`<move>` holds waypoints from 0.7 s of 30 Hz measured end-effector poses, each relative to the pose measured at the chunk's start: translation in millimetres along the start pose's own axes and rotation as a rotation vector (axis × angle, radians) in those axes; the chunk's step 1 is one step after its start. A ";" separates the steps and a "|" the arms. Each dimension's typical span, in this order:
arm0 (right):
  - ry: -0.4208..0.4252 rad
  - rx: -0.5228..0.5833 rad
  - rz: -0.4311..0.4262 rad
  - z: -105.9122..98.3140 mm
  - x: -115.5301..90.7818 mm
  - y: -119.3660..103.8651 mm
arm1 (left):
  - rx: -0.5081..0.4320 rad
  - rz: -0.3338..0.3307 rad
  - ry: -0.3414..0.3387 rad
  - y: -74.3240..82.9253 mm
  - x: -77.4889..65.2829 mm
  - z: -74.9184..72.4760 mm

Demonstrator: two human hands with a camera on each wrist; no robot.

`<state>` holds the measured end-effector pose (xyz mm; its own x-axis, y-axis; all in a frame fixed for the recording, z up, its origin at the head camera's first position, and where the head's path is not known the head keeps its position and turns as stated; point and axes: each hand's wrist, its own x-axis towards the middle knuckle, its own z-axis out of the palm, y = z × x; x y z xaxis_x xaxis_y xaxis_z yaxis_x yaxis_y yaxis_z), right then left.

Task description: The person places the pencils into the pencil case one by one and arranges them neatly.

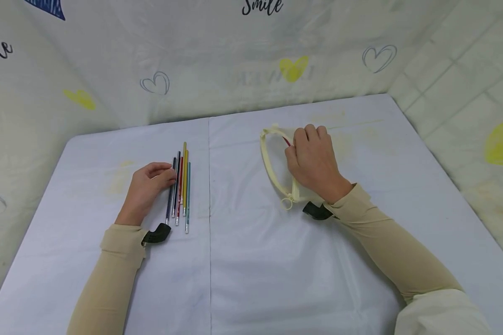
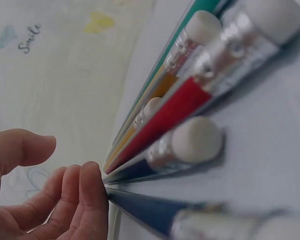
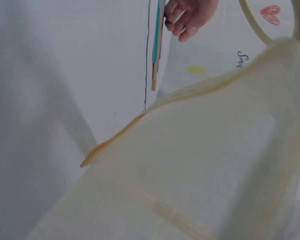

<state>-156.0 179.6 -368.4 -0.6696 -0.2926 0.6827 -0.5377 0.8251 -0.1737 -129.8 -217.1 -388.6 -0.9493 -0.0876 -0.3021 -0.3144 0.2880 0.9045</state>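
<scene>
Several pencils with white erasers lie side by side left of the table's centre seam: dark blue ones (image 1: 170, 193), a red one (image 2: 182, 110), yellow ones (image 1: 185, 179) and a teal one (image 1: 188, 200). My left hand (image 1: 151, 186) lies beside them. Its fingertips touch the nearest dark blue pencil (image 2: 140, 207), while the thumb stands apart. Over at the right, my right hand (image 1: 314, 158) grips a sheer pouch (image 3: 190, 145) with cream edging. A thin red piece (image 1: 286, 141) shows beside its thumb; what it belongs to is unclear. The pouch hides the right fingers in the right wrist view.
A white cloth covers the table (image 1: 251, 270), with a seam (image 1: 209, 186) down it. Behind stands a pale curtain (image 1: 218, 60) printed with hearts and words. From the pouch's near end hangs a small ring (image 1: 287, 204).
</scene>
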 end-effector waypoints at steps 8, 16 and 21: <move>-0.008 0.002 0.006 -1.0 1.1 0.1 | 0.129 -0.001 0.031 -2.3 -1.6 -7.6; -0.001 0.000 -0.008 -2.4 2.2 -0.9 | 0.261 -0.010 0.022 -4.4 -0.3 -11.1; 0.005 0.002 -0.011 -2.3 1.9 -1.0 | 0.348 -0.014 0.037 -4.1 0.5 -8.1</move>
<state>-155.5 179.3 -365.3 -0.6612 -0.2989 0.6881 -0.5455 0.8212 -0.1675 -129.0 -226.1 -390.0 -0.9464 -0.1265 -0.2971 -0.3121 0.5939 0.7415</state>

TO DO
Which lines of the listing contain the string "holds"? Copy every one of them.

RESULT
`<move>` holds waypoints from 0.7 s of 30 Hz measured end-effector poses, each relative to the pose measured at the chunk's start: translation in millimetres along the start pose's own axes and rotation as a rotation vector (axis × angle, radians) in those axes; the chunk's step 1 is one step after its start. A ";" separates the steps and a "|" the arms. Each dimension's typical span, in this order:
`<state>` holds the measured end-effector pose (xyz mm; its own x-axis, y-axis; all in a frame fixed for the recording, z up, its origin at the head camera's first position, and where the head's path is not known the head keeps its position and turns as stated; point and axes: each hand's wrist, its own x-axis towards the middle knuckle, its own z-axis out of the palm, y = z × x; x y z xaxis_x xaxis_y xaxis_z yaxis_x yaxis_y yaxis_z), right then left.

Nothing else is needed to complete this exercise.